§ EXERCISE DETAILS
The response must contain each line of the material that holds "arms".
· · ·
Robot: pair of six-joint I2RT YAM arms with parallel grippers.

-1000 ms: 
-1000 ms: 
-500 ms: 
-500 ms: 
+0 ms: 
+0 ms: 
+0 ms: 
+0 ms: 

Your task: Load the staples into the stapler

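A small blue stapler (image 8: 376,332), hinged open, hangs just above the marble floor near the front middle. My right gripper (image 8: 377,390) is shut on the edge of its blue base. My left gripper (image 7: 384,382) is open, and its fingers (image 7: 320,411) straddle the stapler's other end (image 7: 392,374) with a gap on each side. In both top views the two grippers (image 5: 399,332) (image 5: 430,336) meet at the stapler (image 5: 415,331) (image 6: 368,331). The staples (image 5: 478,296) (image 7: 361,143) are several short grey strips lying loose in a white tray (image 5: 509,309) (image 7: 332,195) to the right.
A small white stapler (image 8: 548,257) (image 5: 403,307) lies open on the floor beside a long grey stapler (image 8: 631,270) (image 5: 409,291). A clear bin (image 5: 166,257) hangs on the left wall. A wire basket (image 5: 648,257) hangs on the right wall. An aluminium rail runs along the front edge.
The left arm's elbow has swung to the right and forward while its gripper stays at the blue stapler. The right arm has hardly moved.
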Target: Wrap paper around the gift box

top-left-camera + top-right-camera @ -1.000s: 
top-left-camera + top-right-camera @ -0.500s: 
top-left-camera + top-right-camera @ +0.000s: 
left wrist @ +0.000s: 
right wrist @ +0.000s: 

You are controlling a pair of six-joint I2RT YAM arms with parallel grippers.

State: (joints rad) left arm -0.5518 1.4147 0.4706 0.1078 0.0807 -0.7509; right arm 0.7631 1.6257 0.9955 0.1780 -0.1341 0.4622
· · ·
§ YOUR SOLUTION
Robot: pair of six-joint I2RT YAM arms with parallel grippers.
You are controlling a pair of six-joint I2RT YAM arms with parallel grippers.

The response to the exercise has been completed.